JAFFER: A lot of this inform­a­tion is, in my view, need­lessly secret. The public — there’s no reason why ordin­ary citizens can’t make their own judg­ments about the signi­fic­ance of the threat and the appro­pri­ate­ness of the policies we’ve adop­ted in response to the threat. Those kinds of things are the kinds of things that ordin­ary citizens should be able to grapple with. That is complic­ated by the secrecy surround­ing — the secrecy, need­less secrecy, around govern­ment intel­li­gence and around our national secur­ity policies more gener­ally. I think that most Amer­ic­ans don’t under­stand — certainly don’t fully under­stand — what our National Secur­ity policies are, and why they are what they are. And that’s a huge prob­lem.

Q: And four years ago, the ACLU put out a report: “A Call to Cour­age: Reclaim­ing our Liber­ties a decade after 9/11”. That was four years ago.
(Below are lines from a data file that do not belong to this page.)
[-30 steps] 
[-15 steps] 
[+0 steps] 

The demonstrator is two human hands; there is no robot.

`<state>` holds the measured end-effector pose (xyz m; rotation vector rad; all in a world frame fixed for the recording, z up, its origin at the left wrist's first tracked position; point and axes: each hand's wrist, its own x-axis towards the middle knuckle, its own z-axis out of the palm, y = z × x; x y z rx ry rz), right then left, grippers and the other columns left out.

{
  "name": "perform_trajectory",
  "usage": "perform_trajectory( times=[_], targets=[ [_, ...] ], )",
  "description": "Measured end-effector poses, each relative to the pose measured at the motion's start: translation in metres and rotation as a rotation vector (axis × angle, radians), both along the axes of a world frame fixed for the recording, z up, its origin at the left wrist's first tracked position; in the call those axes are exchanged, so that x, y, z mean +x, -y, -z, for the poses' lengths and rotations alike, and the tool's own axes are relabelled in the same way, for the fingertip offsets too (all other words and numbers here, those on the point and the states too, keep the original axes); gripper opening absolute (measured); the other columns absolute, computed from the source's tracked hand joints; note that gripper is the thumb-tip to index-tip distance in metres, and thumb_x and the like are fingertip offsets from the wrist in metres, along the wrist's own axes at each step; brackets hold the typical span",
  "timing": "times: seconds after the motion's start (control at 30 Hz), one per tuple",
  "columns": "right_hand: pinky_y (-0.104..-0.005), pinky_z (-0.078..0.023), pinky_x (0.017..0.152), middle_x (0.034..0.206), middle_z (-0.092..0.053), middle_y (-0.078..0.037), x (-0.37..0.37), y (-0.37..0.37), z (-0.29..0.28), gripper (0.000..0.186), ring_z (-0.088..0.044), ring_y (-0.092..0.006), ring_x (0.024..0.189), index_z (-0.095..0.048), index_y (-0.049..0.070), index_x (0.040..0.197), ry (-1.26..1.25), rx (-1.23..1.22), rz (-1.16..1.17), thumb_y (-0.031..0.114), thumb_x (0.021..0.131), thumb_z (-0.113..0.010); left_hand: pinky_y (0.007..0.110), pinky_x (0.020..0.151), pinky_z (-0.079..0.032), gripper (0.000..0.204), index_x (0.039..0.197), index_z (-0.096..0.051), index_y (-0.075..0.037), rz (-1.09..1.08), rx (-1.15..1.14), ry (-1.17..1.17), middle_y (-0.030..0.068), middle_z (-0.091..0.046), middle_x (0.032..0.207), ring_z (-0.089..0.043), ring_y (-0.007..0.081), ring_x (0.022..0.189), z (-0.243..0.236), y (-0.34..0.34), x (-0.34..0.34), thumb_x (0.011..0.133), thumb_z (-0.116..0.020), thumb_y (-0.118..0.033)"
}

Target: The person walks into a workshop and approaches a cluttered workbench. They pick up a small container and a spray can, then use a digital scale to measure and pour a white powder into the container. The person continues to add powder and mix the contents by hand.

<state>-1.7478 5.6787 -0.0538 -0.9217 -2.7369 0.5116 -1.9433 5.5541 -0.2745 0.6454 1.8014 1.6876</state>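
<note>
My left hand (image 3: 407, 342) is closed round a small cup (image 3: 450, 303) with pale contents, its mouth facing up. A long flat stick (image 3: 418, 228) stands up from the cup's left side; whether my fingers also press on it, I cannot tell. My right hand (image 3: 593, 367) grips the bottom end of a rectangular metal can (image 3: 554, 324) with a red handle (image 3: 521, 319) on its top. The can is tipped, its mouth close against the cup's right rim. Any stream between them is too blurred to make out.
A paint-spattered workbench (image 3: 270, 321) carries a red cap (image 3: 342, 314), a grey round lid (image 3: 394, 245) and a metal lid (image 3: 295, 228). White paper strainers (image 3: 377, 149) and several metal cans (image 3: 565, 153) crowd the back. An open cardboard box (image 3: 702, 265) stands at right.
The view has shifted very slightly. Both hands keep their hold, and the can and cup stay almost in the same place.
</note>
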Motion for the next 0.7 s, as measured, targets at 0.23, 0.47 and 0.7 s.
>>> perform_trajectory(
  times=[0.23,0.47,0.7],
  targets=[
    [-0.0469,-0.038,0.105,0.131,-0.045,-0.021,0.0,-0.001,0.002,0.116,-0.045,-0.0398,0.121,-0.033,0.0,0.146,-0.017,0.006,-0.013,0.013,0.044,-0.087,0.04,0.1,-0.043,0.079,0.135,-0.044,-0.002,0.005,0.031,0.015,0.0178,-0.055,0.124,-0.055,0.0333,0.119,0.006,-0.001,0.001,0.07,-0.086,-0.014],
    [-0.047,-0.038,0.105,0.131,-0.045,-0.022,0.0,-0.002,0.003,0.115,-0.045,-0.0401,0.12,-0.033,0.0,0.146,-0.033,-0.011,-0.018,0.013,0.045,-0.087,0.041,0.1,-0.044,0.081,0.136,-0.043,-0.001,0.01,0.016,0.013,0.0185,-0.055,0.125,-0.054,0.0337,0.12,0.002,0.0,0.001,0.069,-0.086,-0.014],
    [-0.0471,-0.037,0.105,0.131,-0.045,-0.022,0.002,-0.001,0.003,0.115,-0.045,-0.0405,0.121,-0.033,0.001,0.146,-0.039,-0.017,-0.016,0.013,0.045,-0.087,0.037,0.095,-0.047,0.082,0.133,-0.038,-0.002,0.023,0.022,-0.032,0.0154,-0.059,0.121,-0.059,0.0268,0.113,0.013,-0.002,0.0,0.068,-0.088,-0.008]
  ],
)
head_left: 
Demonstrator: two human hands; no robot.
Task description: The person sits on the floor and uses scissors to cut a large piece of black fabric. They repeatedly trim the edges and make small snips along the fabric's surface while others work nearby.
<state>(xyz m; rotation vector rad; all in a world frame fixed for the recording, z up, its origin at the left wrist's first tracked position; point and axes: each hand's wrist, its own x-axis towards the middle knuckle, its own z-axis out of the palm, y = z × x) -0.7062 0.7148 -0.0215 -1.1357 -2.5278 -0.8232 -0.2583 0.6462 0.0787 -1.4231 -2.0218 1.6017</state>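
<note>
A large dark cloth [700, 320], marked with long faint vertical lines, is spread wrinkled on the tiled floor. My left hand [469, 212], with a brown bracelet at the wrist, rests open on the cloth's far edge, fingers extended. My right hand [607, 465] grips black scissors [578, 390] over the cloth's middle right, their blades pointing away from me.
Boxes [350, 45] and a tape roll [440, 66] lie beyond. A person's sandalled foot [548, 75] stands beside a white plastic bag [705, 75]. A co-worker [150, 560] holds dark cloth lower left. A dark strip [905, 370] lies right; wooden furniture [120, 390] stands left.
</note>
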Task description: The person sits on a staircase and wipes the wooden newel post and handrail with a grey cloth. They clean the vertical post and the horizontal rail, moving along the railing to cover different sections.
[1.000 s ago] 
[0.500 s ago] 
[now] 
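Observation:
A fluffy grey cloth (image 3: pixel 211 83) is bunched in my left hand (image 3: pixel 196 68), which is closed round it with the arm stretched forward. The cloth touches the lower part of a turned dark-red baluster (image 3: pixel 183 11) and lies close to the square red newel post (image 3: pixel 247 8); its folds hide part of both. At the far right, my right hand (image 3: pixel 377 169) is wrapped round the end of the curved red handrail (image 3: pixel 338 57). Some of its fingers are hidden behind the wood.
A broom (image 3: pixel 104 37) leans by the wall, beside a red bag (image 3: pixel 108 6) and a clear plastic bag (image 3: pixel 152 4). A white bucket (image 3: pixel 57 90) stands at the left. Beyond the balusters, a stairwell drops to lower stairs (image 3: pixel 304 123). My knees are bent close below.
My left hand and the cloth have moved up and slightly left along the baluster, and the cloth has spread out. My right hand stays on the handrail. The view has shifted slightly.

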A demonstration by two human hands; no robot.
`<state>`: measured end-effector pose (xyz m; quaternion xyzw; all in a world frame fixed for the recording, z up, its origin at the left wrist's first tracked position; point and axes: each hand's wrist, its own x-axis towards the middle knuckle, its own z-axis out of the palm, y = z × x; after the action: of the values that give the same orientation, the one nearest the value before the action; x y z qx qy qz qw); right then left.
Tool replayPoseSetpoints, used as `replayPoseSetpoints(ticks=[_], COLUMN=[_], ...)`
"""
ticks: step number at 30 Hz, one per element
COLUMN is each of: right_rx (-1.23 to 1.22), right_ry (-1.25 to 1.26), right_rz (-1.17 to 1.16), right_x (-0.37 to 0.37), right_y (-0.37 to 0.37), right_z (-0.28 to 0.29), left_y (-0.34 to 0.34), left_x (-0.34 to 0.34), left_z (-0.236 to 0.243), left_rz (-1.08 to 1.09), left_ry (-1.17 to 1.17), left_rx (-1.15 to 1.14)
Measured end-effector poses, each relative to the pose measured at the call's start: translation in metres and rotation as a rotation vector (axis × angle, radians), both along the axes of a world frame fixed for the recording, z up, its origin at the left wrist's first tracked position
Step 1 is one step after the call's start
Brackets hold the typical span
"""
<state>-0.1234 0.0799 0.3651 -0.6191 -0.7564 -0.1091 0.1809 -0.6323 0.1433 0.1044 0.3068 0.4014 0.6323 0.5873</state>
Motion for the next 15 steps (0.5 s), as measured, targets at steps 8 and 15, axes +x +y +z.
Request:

Obvi­ously, the issue is still ongo­ing.

JAFFER: Mm-hm.

Q: One of the quotes I’ll read from the report: “By defin­ing the struggle against terror­ism in exist­en­tial terms, as a war without geograph­ical or temporal limits, our lead­ers are asking us to accept a perman­ent state of emer­gency in which core values must be subor­din­ated to ever-expand­ing demands for national secur­ity.” And, you’ve separ­ately said that this is “an every­where and forever” war…

JAFFER: Mm-hm.

Q: …and that that’s danger­ous. Why is it danger­ous?

JAFFER: Well, previ­ous wars have been limited geograph­ic­ally and they’ve been limited in time. And so, when the govern­ment said, “Well, during wartime” and “In the context of this partic­u­lar conflict we need to limit civil liber­ties in one way or another,” or, “We need to limit the amount of inform­a­tion that the govern­ment discloses,” that was often prob­lem­atic. But it was prob­lem­atic within the limits that were set by the scope of the war. Now, if you have a war that extends to every corner of the earth, and that almost by defin­i­tion can’t end because the enemy is so vaguely defined, every suspen­sion or curtail­ment of civil liber­ties is a much more signi­fic­ant thing. Because it’s not one that you can be sure will be limited. It’s one that may last forever and that extends to every­where. And I think that you’ve seen over the last decade or twelve, thir­teen years now, the expan­sion of all these policies that were adop­ted in secret and expan­ded in secret and now oper­ate, more or less, in secret. And I think that it’s not an exag­ger­a­tion to say, that ordin­ary citizens have sort of lost control over the policies that the govern­ment is imple­ment­ing in those citizens’ names, right?  The most obvi­ous example prob­ably is the drone war. We don’t know even in which coun­tries the govern­ment is carry­ing out these killings. I mean, we can name some of them. We can’t name all of them, because the govern­ment hasn’t disclosed that list. We don’t know who we are killing. We don’t know which groups we are target­ing, let alone which people said to be asso­ci­ated with those groups we’re target­ing. We don’t know the extent of the civil­ian casu­al­ties, because the govern­ment does­n’t release numbers. Everything we know is sort of pieced together by a hand­ful of report­ers who are, every day taking risks with their lives in order to gather that inform­a­tion. And so, the result is that people liter­ally don’t know what the govern­ment’s policies are. We don’t know who we’re killing, why we’re killing them. And it’s not a surprise that these policies become deformed when secrecy is so pervas­ive.

Q: And obvi­ously, Congress and the courts have a role in check­ing this type of exec­ut­ive abuse.

JAFFER: Yeah, you would think, yes.

Q: How would you rate the perform­ance of Congress?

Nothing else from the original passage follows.